L'argument du mésusage est, je trouve, extrêmement méprisant vis-à-vis des médecins prescripteurs et sous-entend que ces derniers sont dans l'incapacité de manier des associations qu'ils ont pourtant l'habitude de prescrire depuis des années. C'est également oublier que près de 25 % de leurs patients ont déjà une trithérapie. Enfin, aucun signal de pharmacovigilance n'est venu étayer ce risque de mésusage avec le développement des bithérapies en France, ni de la trithérapie en Europe ou aux États-Unis où elle a été lancée depuis plusieurs mois.

Pr S Laurent — La différence entre bithérapie et trithérapie est une discussion à la marge qui relève presque dans la rhétorique.

Pr Laurent

Si on lit bien la synthèse d'avis de la Commission de la transparence, ils craignent surtout un risque de mésusage. Sur quels critères ? Pourquoi particulièrement avec une trithérapie par rapport à une bithérapie ? Pourquoi avec les antihypertenseurs par rapport à d'autres médicaments ? À partir du moment où le produit a obtenu une AMM, il y a une efficacité médicale qui est reconnue. Or on sait que prendre une pilule au lieu de trois améliore de beaucoup l'observance, on va donc mieux faire baisser la pression artérielle. Peut-être que, d'une certaine façon, ils reconnaissent qu'on améliore l'observance puisqu'ils redoutent que la pression baisse (trop) et que ce soit mal utilisé. Il y a là un paradoxe que je ne comprends pas, puisque l'avis dit « que le service médical rendu est insuffisant pour justifier le remboursement ».

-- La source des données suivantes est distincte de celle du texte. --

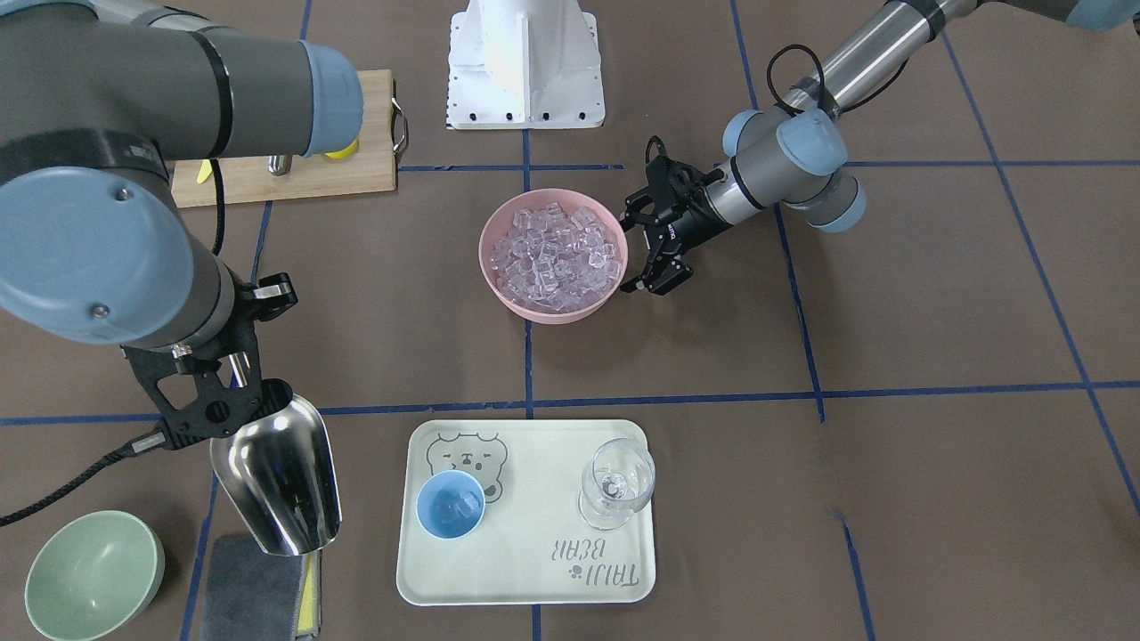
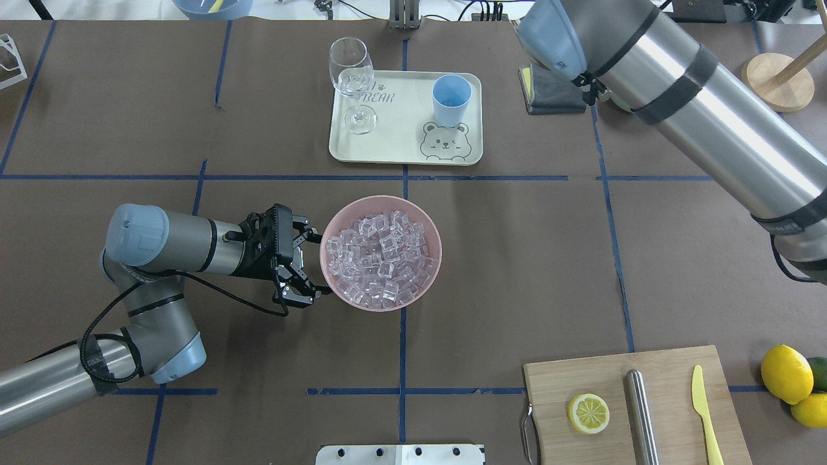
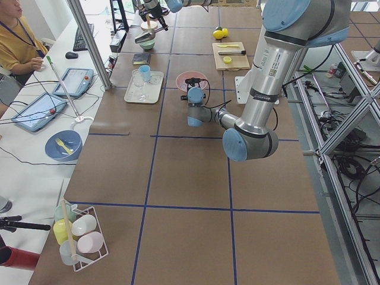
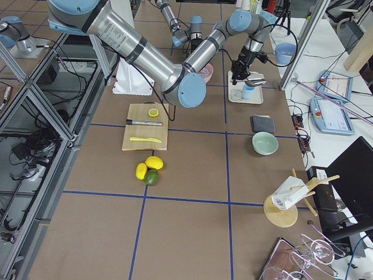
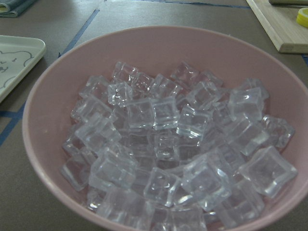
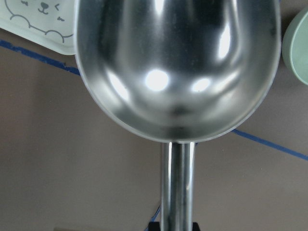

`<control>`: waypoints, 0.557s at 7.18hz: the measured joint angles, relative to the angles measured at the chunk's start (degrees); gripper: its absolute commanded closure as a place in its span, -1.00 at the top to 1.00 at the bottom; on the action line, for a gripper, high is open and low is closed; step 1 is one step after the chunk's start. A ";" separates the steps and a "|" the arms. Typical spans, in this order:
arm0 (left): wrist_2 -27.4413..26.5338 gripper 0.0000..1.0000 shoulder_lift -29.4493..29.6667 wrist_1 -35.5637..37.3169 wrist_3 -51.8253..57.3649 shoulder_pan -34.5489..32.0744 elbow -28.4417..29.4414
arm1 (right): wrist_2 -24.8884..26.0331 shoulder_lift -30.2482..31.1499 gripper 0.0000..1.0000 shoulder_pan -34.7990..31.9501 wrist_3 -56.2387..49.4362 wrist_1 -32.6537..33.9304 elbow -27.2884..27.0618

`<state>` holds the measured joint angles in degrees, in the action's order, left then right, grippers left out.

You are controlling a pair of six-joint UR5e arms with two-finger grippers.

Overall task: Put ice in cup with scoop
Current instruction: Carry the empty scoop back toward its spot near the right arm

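Note:
The ice (image 1: 557, 254) fills a pink bowl (image 1: 552, 313) at the table's middle; it also shows from overhead (image 2: 380, 258) and in the left wrist view (image 5: 168, 154). My left gripper (image 1: 639, 247) is open and empty, its fingers spread beside the bowl's rim (image 2: 315, 265). My right gripper (image 1: 239, 385) is shut on the rod handle of the steel scoop (image 1: 280, 485). The scoop's trough (image 6: 178, 62) is empty and hangs above the table beside the tray. The light-blue cup (image 1: 451, 505) stands on the tray with a few cubes inside (image 2: 451, 97).
A cream tray (image 1: 534, 570) also bears a clear goblet (image 1: 617, 485). A pale-green bowl (image 1: 93, 576) and a grey cloth (image 1: 249, 588) lie below the scoop. A cutting board (image 2: 672, 374) holds a lemon half, a steel cylinder (image 2: 639, 413) and a yellow knife; lemons (image 2: 785, 373) lie beside it.

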<state>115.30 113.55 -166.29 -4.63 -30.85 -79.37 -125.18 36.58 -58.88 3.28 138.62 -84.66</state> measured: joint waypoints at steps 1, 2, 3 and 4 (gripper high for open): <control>0.01 0.99 -0.04 0.00 0.02 -0.04 0.00 | -1.25 4.77 -1.00 -0.65 2.62 0.60 -6.32; 0.01 0.99 -0.09 -0.02 0.00 -0.10 0.00 | -2.50 10.24 -1.00 -0.91 7.89 0.89 -13.89; 0.01 0.99 -0.13 -0.10 -0.02 -0.14 0.00 | -3.36 15.54 -1.00 -0.78 13.68 0.99 -21.04; 0.01 0.99 -0.15 -0.30 -0.07 -0.15 0.00 | -3.85 20.66 -1.00 -0.25 18.53 0.83 -26.81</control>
<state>115.31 113.39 -166.59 -4.70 -31.01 -79.37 -129.03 57.24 -59.12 21.81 139.45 -111.47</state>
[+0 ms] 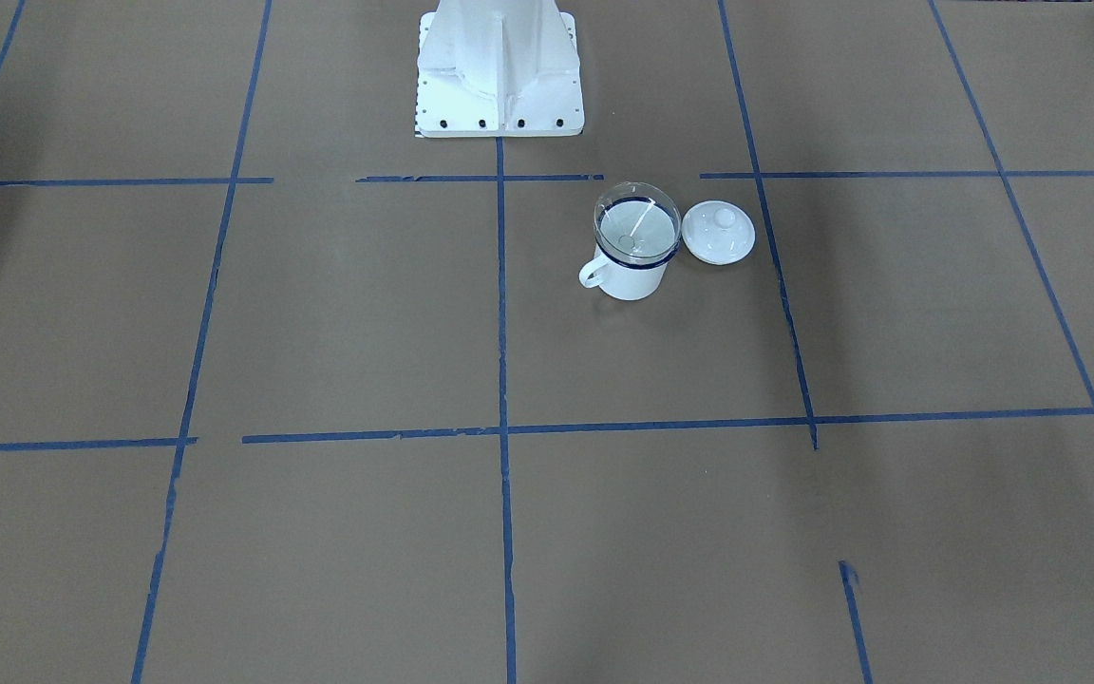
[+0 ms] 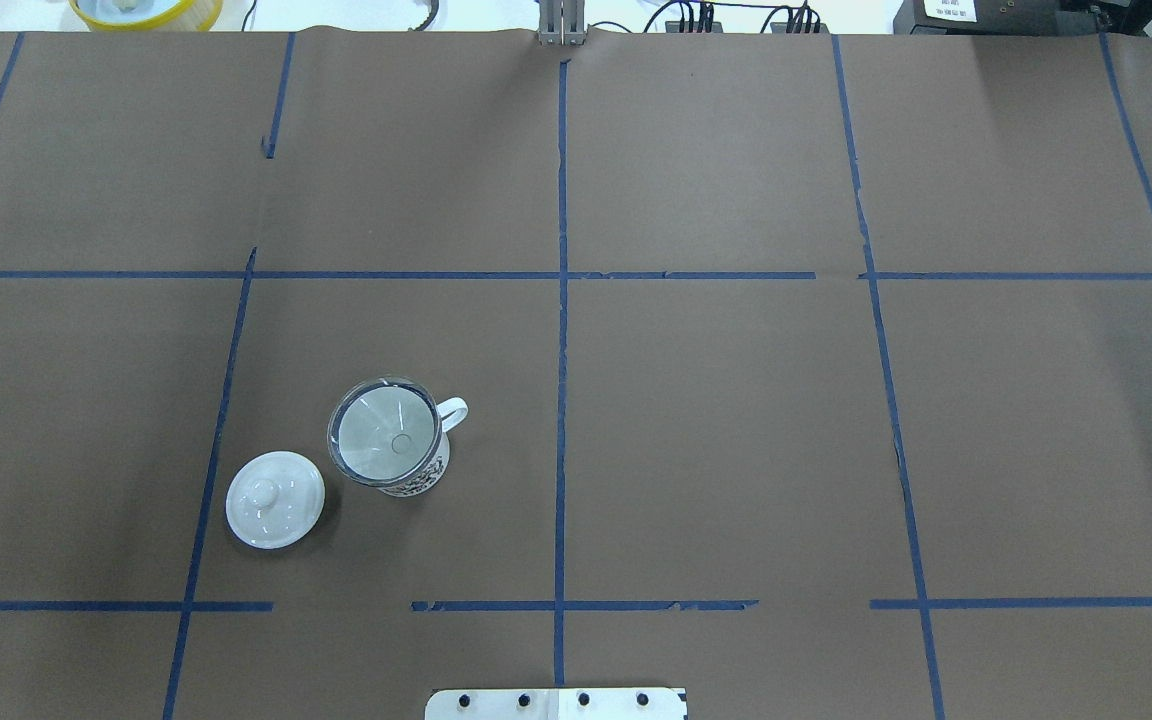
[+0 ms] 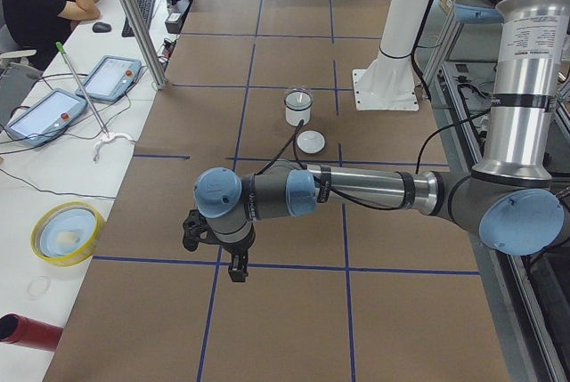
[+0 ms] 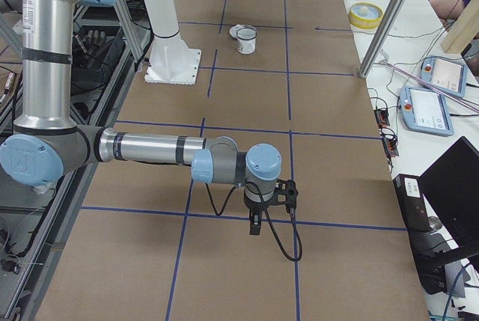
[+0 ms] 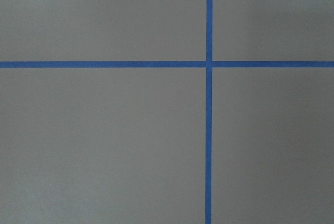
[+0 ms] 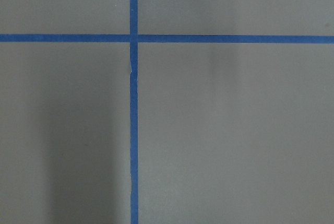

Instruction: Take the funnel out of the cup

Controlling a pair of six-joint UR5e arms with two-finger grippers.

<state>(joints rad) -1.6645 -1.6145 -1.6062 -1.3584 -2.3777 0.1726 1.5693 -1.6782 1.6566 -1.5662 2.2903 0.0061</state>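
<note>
Brown paper taped in blue squares covers your table (image 2: 736,420). Over its two ends your left claw (image 3: 236,273) and right claw (image 4: 256,227) hang empty, and you cannot tell how far open either is. The reach is not yet begun, by the look of it: the funnel (image 1: 637,223) sits in the cup (image 1: 631,280) on the left half, with the lid (image 1: 718,233) just beside it on the left claw's side and open paper all round, so come in from above and lift straight up.

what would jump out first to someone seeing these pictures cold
The white cup with the clear funnel sitting in its mouth stands on the robot's left half of the brown table, a white knobbed lid lying close beside it. After that, the blue tape grid, and the left arm and right arm reaching out low, far from the cup.
</note>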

Évoquer le risque de confusion, entre les différents dosages, chez le sujet âgé ou le risque de chute excessive de la PA chez des patients qui ne prennent pas régulièrement leur traitement me gène. Car se poser ces questions signifie qu'on n'est pas convaincu du rôle de l'éducation thérapeutique, de l'utilité de la prise régulière des médicaments et de l'investissement des médecins. Les médecins font beaucoup de formations pour expliquer à leurs patients comment traiter l'hypertension, comment prendre les médicaments et quelles sont les règles de sécurité.

Sur ce sujet, il faut rappeler que les génériques ont entraîné beaucoup de confusion. Les patients ne reconnaissant plus leurs boîtes et leurs dosages, ils perdent leurs habitudes. Avec les génériques, il faut systématiquement prendre le temps de l'éducation thérapeutique en consultation pour éviter les erreurs.

En suivant la logique de l'avis de la Commission, ce qui s'applique à la trithérapie pourrait aussi s'appliquer aux bithérapies. Dans ce cas, il serait demandé aux bithérapies de prouver qu'elles réduisent les événements cardiovasculaires comparativement aux différents composants pris séparément. Or depuis 2009, toutes les sociétés savantes recommandent les bithérapies en premières intention chez les patients hypertendus à haut risque. Ce qui représente les deux tiers des patients vus en consultation.